__Task prompt__
Taking the line with "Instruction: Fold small" as the first and the line with "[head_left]" as the last, set down the lines below exactly, pictures excluded.

__Data below__
⁂

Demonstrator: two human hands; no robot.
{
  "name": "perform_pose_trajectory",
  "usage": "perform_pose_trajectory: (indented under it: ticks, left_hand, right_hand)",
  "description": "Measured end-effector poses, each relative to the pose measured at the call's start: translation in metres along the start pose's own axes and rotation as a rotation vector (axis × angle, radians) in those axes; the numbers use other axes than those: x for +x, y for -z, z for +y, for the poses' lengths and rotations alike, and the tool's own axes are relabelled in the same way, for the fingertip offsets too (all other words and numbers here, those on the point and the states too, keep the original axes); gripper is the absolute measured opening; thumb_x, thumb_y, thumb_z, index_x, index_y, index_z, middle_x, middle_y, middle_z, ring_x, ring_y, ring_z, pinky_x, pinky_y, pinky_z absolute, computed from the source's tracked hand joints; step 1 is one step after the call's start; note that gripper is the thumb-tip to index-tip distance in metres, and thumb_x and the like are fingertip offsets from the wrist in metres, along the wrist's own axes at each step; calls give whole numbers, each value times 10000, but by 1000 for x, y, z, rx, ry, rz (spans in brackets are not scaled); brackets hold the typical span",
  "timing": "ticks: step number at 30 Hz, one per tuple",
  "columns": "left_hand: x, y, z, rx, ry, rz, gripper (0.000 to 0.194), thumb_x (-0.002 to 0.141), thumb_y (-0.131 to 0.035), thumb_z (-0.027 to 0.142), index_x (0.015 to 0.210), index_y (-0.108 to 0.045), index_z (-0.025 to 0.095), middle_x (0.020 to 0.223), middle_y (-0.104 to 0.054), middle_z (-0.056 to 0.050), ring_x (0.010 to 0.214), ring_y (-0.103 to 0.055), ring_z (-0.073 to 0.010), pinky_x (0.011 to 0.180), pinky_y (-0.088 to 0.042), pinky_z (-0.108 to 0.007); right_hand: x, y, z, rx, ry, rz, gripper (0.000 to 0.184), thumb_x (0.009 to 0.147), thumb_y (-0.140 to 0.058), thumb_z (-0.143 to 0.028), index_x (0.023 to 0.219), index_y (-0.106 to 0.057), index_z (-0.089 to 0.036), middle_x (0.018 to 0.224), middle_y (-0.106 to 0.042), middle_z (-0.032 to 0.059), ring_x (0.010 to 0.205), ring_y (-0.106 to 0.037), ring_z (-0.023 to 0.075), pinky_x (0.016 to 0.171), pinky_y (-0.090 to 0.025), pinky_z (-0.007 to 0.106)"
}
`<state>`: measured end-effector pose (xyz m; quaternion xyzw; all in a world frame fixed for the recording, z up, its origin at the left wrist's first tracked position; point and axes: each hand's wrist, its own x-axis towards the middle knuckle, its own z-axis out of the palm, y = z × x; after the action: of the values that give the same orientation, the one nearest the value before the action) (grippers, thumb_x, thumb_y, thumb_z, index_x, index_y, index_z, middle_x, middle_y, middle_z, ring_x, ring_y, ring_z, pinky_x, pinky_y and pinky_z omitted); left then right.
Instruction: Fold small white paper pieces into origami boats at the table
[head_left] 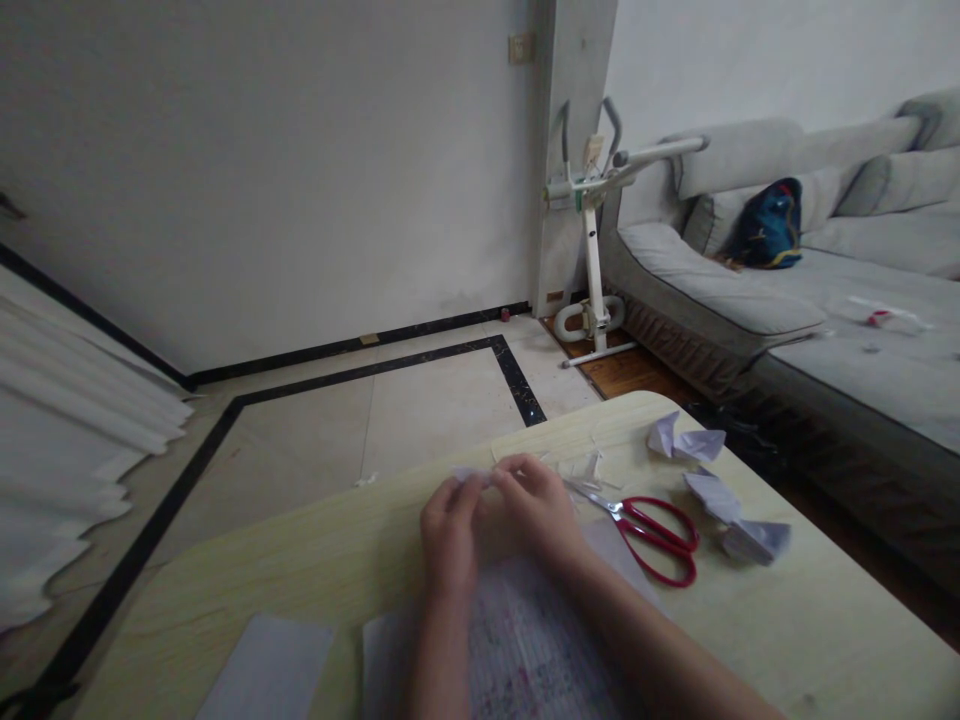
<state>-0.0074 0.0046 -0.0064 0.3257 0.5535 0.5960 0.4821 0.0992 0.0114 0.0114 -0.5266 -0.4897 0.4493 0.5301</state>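
My left hand [448, 525] and my right hand [536, 497] meet over the middle of the wooden table. Between their fingertips they pinch a small piece of white paper [471, 474], mostly hidden by the fingers. Below my forearms lies a sheet of lined paper [517, 640] with writing on it. Red-handled scissors [652, 535] rest just right of my right hand, their blades pointing toward thin paper scraps [589, 470]. Folded paper shapes [686, 440] sit near the right edge, with more folded paper [739, 520] nearer me.
A blank paper piece [266, 670] lies at the table's front left. Beyond the right edge stand a grey sofa [885, 350] with a dark blue bag [771, 225] and a white exercise machine [592, 250]. A white curtain [60, 450] hangs at the left.
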Motion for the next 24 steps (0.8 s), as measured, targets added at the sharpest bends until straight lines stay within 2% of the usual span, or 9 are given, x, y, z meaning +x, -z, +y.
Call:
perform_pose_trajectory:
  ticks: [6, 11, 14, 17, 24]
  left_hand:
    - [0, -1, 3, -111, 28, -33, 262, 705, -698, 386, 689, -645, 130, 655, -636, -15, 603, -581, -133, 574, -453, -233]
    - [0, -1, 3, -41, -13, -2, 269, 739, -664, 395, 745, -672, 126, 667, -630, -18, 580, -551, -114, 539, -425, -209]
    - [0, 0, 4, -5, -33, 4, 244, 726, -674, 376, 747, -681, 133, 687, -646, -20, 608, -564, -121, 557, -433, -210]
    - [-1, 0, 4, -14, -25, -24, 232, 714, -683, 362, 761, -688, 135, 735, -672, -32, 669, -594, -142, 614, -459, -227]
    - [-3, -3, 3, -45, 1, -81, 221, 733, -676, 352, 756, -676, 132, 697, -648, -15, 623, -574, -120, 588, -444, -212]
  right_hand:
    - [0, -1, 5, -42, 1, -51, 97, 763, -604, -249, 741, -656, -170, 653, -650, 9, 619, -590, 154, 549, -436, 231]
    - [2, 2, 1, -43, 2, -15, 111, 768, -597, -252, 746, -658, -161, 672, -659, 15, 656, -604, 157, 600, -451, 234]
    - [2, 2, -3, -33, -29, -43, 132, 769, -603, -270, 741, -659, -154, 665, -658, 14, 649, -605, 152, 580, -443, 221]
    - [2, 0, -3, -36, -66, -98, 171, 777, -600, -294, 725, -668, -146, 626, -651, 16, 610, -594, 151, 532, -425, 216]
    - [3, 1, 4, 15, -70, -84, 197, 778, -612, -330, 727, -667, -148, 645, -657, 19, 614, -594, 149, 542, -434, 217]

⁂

__Reply to the exercise__
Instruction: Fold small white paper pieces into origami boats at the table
[head_left] 

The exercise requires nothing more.